DATA -

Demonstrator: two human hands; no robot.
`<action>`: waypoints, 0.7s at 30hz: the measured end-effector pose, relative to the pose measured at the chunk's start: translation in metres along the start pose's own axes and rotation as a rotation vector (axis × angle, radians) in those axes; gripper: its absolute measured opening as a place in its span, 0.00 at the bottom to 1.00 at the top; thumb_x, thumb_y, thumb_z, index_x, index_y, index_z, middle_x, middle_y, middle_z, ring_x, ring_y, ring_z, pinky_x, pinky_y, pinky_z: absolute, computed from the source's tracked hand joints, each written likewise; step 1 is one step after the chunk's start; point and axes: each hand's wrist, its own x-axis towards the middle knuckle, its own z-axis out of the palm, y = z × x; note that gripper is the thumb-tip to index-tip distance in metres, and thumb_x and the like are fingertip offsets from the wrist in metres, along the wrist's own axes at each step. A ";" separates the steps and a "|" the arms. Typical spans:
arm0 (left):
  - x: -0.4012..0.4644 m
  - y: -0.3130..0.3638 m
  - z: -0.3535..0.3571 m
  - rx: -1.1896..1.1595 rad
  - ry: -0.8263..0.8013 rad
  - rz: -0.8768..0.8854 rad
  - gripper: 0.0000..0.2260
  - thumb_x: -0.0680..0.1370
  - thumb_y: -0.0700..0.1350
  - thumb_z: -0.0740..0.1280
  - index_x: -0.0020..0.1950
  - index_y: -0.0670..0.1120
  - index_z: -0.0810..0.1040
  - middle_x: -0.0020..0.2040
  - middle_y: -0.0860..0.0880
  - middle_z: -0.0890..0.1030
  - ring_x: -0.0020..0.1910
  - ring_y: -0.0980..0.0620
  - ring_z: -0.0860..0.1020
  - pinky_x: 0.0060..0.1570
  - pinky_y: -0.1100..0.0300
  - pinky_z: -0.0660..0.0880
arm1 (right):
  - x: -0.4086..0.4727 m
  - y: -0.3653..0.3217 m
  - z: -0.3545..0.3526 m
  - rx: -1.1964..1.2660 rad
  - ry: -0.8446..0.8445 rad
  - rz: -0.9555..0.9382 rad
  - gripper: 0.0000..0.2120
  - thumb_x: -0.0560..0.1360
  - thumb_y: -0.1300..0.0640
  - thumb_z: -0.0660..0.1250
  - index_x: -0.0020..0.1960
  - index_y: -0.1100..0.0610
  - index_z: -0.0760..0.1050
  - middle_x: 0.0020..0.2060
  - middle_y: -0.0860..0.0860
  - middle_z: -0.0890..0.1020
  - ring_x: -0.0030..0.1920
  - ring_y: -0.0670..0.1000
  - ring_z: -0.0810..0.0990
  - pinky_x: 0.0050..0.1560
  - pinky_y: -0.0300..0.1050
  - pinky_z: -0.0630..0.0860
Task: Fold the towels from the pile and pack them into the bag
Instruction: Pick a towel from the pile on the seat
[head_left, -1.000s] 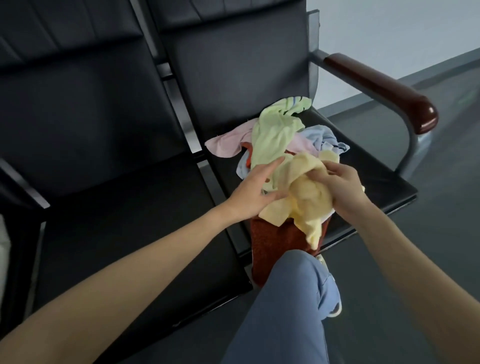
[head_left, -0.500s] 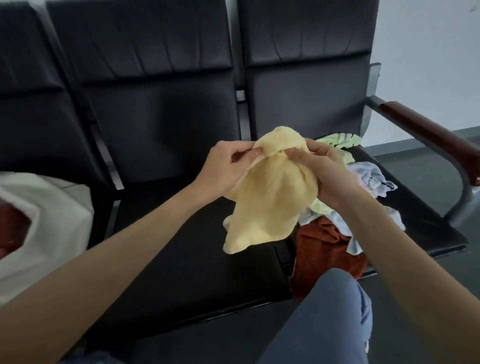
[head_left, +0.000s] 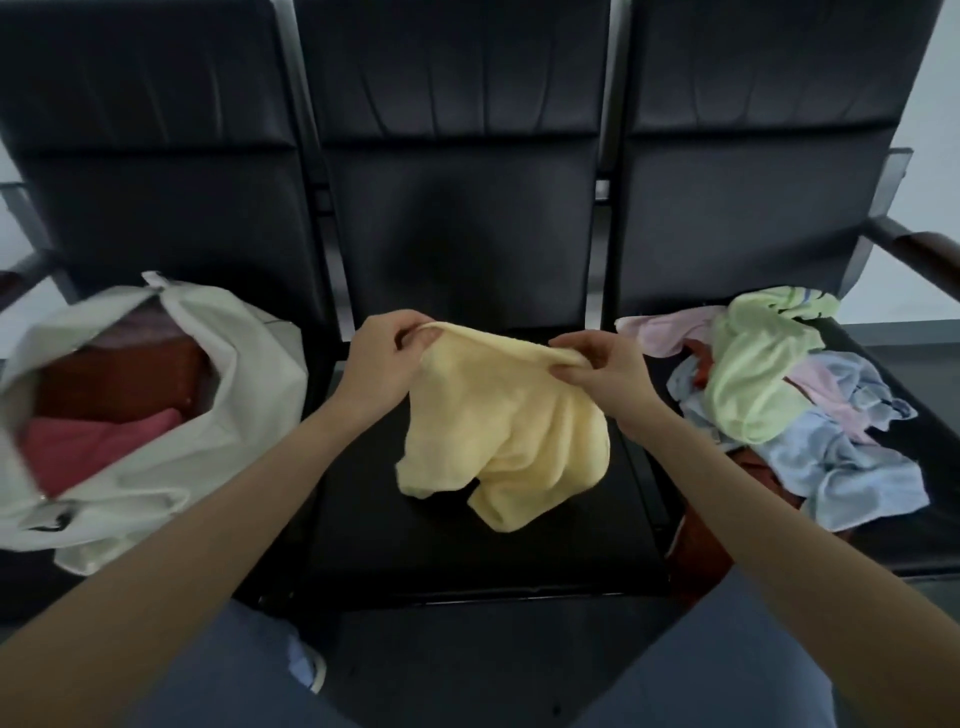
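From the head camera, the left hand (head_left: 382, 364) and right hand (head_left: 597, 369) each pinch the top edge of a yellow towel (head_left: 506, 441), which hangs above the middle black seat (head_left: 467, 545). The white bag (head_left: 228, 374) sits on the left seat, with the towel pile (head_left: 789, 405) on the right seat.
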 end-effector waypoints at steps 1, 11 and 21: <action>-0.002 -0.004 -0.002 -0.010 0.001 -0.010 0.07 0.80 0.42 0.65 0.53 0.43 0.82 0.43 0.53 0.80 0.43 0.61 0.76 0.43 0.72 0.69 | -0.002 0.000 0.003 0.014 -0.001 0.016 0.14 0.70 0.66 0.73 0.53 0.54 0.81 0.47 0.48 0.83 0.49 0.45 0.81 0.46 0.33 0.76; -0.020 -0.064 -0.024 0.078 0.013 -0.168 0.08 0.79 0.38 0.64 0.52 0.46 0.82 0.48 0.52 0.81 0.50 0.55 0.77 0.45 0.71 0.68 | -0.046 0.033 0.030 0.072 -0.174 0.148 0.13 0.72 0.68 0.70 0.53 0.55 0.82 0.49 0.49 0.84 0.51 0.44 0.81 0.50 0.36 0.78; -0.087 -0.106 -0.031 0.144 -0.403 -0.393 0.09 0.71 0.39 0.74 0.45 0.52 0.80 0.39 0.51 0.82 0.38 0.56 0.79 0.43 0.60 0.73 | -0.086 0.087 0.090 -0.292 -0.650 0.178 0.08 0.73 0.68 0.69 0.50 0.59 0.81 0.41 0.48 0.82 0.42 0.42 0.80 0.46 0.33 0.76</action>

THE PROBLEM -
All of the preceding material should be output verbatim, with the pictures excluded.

RESPONSE TO THE EXERCISE -
Demonstrator: two human hands; no robot.
`<action>`: waypoints, 0.7s at 30hz: the measured end-effector pose, relative to the pose measured at the chunk's start: translation in metres along the start pose's own axes and rotation as a rotation vector (axis × angle, radians) in those axes; gripper: its absolute measured opening as a place in its span, 0.00 at the bottom to 1.00 at the top; thumb_x, thumb_y, thumb_z, index_x, index_y, index_z, middle_x, middle_y, middle_z, ring_x, ring_y, ring_z, pinky_x, pinky_y, pinky_z: absolute, computed from the source's tracked hand joints, each written likewise; step 1 is one step after the chunk's start; point and axes: each hand's wrist, its own x-axis towards the middle knuckle, its own z-axis out of the palm, y = z × x; note that gripper is the thumb-tip to index-tip distance in metres, and thumb_x and the like are fingertip offsets from the wrist in metres, along the wrist's own axes at each step. A ";" separates the steps and a "|" the arms. Typical spans:
arm0 (left):
  - x: -0.4012..0.4644 m
  - y: -0.3130..0.3638 m
  - z: -0.3535..0.3571 m
  - rx: -1.1896..1.1595 rad
  - ry: -0.8263..0.8013 rad
  - rz: -0.8768..0.8854 rad
  - gripper: 0.0000..0.2260
  - thumb_x: -0.0680..0.1370
  - thumb_y: -0.0700..0.1350
  - thumb_z: -0.0740..0.1280
  - index_x: -0.0020..0.1950
  - index_y: -0.0670..0.1120
  - index_z: -0.0810..0.1040
  - middle_x: -0.0020..0.2040
  - middle_y: -0.0860..0.0880
  - middle_z: -0.0890..0.1030
  - ring_x: -0.0020..0.1910
  - ring_y: -0.0980..0.0620
  - ring_z: -0.0860..0.1020
  - pinky_x: 0.0060..0.1570
  - pinky_y: -0.1100..0.0300
  - pinky_z: -0.0660..0.0880
arm1 (right):
  - x: -0.4086..0.4727 m
  - y: -0.3653..0.3217 m
  - z: -0.3545..0.3526 m
  - rx: -1.1964..1.2660 rad
  - ry: -0.8446..0.8445 rad
  - rz: -0.9555..0.9382 rad
  - gripper: 0.0000..0.2120
  - thumb_x: -0.0560..0.1360
  - thumb_y: -0.1300..0.0640
  - thumb_z: -0.0660..0.1250
  - index_x: -0.0020..0.1960
  - index_y: -0.1100..0.0610
  - index_z: -0.0760..0.1050
  - middle_x: 0.0020..0.2060
  - middle_y: -0.0860..0.0860
  - middle_z: -0.0890..0.1020
  - ring_x: -0.0030..0.1920
  - ring_y: -0.0670..0.1000
  - ring_z: -0.0810..0.0990
  - pinky_x: 0.0050..0.1560
  - pinky_y: -0.0300..0.1050
  - pinky_z: -0.0630..0.0860
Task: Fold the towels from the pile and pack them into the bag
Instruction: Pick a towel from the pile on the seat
[head_left, -1.000s] 
[head_left, -0.500s] 
[head_left, +0.000s] 
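From the head camera, the left hand (head_left: 382, 364) and right hand (head_left: 597, 369) each pinch the top edge of a yellow towel (head_left: 506, 441), which hangs above the middle black seat (head_left: 467, 545). The white bag (head_left: 228, 374) sits on the left seat, with the towel pile (head_left: 789, 405) on the right seat.
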 end-effector waypoints at steps 1, 11 and 21: <action>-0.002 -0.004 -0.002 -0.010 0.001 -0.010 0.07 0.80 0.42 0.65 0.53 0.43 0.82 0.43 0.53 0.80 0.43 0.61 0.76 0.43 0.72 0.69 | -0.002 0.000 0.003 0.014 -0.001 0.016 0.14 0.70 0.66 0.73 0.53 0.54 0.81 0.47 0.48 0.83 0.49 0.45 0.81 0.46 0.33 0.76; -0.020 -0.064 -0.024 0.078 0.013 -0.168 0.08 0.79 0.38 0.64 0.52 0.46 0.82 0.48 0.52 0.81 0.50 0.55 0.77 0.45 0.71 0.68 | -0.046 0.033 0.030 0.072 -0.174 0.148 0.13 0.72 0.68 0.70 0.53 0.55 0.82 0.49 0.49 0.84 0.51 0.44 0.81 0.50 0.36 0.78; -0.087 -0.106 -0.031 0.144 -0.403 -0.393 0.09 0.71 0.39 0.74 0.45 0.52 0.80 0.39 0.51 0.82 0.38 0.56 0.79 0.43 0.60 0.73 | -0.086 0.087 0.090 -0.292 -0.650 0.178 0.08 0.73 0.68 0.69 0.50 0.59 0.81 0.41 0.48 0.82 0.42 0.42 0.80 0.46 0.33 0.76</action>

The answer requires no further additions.